In questo numero di febbraio abbiamo voluto cominciare dalle riflessioni che la recente enciclica di Papa Francesco Fratelli tutti ha scaturito durante un ciclo di incontri serali formativi dell’Associazione dei Medici Cattolici (Amci) di Torino intitolato Amci e Spiritualità, con padre Luciano Manicardi priore della Comunità di Bose, e dalla Lettera Samaritanus Bonus della Congregazione per la Dottrina della Fede, concernente la cura delle persone nelle fasi critiche e terminali della vita con monsignor Marco Brunetti, vescovo della diocesi di Alba e assistente spirituale Amci Piemonte. Delle due serate, da lui introdotte, Franco Balzaretti, vice presidente nazionale Amci, prende spunto da entrambi i testi per un orientamento etico-morale e spirituale del medico nella relazione con la persona malata e il suo accompagnamento fino alla fine della vita. Si è posta poi l’attenzione sulle considerazioni sul fine vita, partendo dal vissuto del sofferente, dal senso del morire con dignità alle questioni scientifico -cliniche che sono state fatte dall’Ufficio nazionale per la Pastorale della salute della Cei, sotto la guida del direttore don Massimo Angelelli, e riportate in un documento Alla sera della vita, che la giornalista Ilaria Losapio recensisce.

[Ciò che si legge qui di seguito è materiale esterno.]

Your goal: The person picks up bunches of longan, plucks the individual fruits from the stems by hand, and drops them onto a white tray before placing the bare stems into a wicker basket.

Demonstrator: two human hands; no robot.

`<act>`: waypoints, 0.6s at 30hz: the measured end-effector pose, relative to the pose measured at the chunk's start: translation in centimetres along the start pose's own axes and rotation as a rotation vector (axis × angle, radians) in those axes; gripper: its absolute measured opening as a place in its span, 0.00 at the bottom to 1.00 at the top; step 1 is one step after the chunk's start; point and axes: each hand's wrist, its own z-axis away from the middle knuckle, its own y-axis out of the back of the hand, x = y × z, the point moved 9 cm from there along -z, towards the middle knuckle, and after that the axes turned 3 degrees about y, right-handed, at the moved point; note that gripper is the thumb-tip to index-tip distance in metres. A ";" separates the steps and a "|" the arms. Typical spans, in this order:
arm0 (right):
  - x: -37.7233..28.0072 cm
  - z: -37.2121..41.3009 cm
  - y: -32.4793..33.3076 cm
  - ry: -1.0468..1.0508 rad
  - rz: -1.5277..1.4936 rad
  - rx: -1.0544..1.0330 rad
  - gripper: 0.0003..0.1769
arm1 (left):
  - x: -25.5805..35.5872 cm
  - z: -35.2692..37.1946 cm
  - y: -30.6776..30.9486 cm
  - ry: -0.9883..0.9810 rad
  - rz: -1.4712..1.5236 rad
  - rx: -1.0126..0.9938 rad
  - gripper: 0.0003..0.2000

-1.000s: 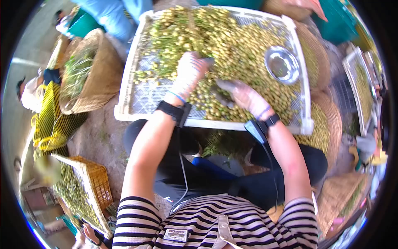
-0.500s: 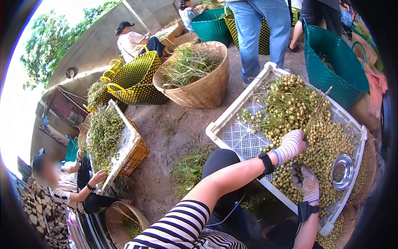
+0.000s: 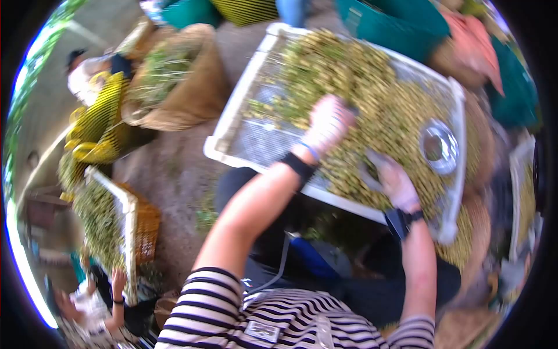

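Note:
A white mesh tray (image 3: 256, 161) holds many small round yellow-green fruits (image 3: 401, 104), with a stemmed bunch of them (image 3: 325, 61) heaped at its far side. My left hand (image 3: 328, 122), in a pale striped glove with grey fingertips, is curled closed at the near edge of that heap; what it grips is blurred. My right hand (image 3: 392, 179), gloved alike, is low over the loose fruits near the tray's front rim, thumb and fingers apart in a curve. A shiny metal bowl (image 3: 430, 148) sits among the fruits to its right.
Woven baskets (image 3: 478, 232) with fruits stand under and beside the tray's right side. Leafy stems fill a large basket (image 3: 192, 96) at left. A second tray (image 3: 131, 232) on an orange crate (image 3: 148, 224) is beside a seated person (image 3: 87, 314). Green baskets (image 3: 395, 26) stand behind.
The view has swung, so the tray appears farther left and higher, and the picture is blurred. Both hands remain over the fruits in the tray.

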 end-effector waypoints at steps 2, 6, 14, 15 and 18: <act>1.2 0.4 -1.5 -0.486 -0.814 0.037 0.16 | -1.1 -0.8 -0.9 0.090 0.145 0.026 0.14; 2.2 0.1 -2.3 -0.601 -0.849 -0.141 0.18 | -0.6 -0.9 -1.7 0.076 0.215 -0.039 0.15; 4.5 2.5 -1.1 -0.363 -0.641 -0.129 0.14 | 2.1 0.1 1.5 -0.087 -0.079 0.127 0.11; 2.2 1.1 0.3 0.006 0.108 -0.188 0.20 | 2.1 0.4 1.7 -0.269 -0.074 0.185 0.10; 4.3 -0.2 6.1 -0.655 -0.339 0.032 0.13 | 2.0 1.2 1.8 0.036 -0.005 0.159 0.09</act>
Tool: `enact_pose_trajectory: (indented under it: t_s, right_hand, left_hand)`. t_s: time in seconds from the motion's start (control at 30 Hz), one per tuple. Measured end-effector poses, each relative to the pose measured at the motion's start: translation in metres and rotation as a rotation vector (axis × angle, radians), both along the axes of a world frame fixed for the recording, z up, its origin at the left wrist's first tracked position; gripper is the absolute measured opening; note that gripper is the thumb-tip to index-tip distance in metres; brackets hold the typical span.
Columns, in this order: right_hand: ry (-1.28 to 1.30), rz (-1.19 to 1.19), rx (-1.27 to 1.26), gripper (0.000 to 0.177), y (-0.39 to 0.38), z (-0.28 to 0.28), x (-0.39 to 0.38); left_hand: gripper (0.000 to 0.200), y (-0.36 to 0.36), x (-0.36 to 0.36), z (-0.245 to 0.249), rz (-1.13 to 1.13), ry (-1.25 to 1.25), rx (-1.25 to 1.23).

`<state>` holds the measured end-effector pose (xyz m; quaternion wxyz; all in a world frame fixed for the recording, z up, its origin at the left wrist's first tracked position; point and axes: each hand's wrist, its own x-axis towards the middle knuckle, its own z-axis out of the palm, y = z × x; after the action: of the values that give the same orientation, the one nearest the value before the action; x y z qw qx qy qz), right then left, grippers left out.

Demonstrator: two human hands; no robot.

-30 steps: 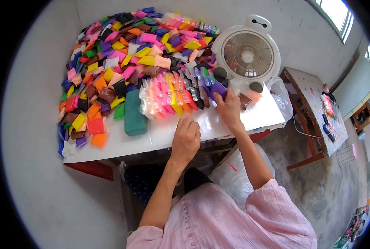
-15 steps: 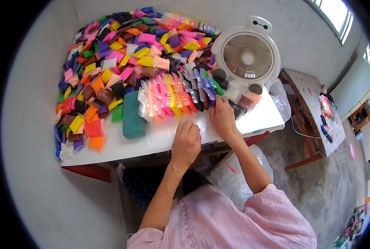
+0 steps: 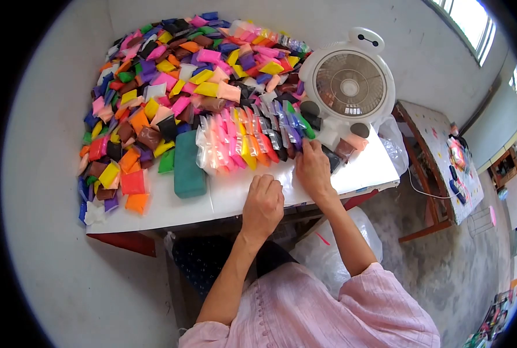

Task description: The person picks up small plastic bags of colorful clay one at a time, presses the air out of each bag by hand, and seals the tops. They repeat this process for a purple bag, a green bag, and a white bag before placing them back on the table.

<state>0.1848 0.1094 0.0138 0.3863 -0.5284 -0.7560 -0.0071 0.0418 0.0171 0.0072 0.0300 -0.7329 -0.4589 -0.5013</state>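
Observation:
A row of colourful clear-wrapped packets (image 3: 248, 141) lies side by side across the white table, running from pale pink through yellow, orange and red to black, purple and green. At the front edge my left hand (image 3: 263, 203) is closed in a loose fist, knuckles up, just below the row; its palm side is hidden. My right hand (image 3: 314, 171) has its fingers curled together at the row's right end, fingertips right at the lower ends of the purple packet (image 3: 293, 134) and green packet (image 3: 306, 126). What these fingers hold, I cannot tell. A teal block (image 3: 189, 165) borders the row on the left.
A big heap of mixed-colour packets (image 3: 154, 95) covers the table's left and back. Behind the row's right end stands a white round fan (image 3: 349, 87). Black, brown and peach packets (image 3: 345, 149) lie right of my right hand. A plastic bag (image 3: 348, 243) sits beneath the table edge.
The whole view has shifted slightly down and to the right. Both hands keep nearly the same places by the row, and the packets look unmoved.

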Motion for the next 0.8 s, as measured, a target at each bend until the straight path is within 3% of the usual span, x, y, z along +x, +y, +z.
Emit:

Infine, un inserto sulle Cure palliative in tempo di pandemia. Ci accompagnano ad una comprensione sulle cure palliative nel solco carismatico di Cicely Saunders, della loro esperienza quotidiana nell’emergenza della pandemia, alle criticità e nuove aspettative, alle diverse sfide attuali sulle cure palliative nei malati neurologici, i medici palliativisti Ferdinando Garetto della Humanitas Gradenigo di Torino, Federica Colombo della Fondazione Faro sezione Valli di Lanzo e Simone Veronese ricercatore presso Faro di Torino.
Concludiamo con le rubriche delle novità editoriali dello Scaffale a cura di Carla Corbella, docente di Etica della Vita presso la Facoltà Teologica di Torino e le recensioni curate delle collaboratrici Martina Casalone per la saggistica l’opera dell’economista Jeffrey Sachs Terra, popoli e macchina (Luiss University Press) e Ilaria Losapio per la cinematografia Lei mi parla ancora di Pupi Avati.